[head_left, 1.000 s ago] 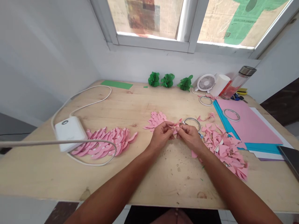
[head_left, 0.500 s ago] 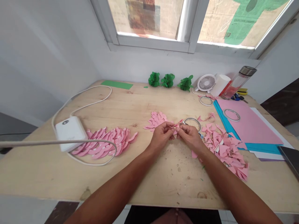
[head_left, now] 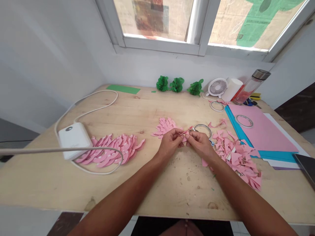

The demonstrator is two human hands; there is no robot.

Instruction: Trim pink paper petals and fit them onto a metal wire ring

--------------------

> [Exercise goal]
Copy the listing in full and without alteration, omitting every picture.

> [Solution below]
[head_left, 1.000 s ago] 
[head_left, 0.500 s ago] 
[head_left, now] 

The demonstrator is two human hands; there is no robot.

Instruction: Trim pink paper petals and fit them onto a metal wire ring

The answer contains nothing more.